## Work item
In the listing below, how many lines contain the string "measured"? Answer with the number only.
_ _ _ _
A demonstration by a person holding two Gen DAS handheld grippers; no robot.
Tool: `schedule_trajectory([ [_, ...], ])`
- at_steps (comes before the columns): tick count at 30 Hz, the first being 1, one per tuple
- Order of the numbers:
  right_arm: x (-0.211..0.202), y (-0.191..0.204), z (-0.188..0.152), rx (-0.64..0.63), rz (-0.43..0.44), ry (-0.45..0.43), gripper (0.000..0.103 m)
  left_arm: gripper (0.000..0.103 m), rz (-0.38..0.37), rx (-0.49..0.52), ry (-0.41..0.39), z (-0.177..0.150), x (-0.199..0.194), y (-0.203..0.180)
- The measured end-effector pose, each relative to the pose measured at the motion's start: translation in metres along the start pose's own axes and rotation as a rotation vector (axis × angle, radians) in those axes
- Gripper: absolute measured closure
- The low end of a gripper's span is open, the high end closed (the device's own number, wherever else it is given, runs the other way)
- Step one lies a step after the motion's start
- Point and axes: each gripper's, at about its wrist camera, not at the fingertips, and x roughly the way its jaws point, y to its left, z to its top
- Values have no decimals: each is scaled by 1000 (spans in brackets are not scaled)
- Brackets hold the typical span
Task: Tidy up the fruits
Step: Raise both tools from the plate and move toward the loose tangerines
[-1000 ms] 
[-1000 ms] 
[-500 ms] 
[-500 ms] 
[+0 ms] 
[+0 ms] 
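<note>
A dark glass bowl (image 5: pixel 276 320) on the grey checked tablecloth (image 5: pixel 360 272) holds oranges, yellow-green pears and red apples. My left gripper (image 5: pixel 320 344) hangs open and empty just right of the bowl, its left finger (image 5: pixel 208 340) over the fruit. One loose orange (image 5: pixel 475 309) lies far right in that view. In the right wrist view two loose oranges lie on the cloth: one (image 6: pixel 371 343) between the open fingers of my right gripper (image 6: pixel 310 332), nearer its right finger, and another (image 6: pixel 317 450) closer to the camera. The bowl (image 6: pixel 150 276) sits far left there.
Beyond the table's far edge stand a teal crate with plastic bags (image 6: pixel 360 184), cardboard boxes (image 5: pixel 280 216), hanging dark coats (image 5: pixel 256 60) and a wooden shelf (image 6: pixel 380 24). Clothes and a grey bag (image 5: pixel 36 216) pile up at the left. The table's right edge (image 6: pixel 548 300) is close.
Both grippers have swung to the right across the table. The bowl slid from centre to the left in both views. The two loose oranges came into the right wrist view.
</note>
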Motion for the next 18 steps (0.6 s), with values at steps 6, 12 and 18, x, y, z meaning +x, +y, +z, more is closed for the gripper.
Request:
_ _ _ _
## Solution for this exercise
2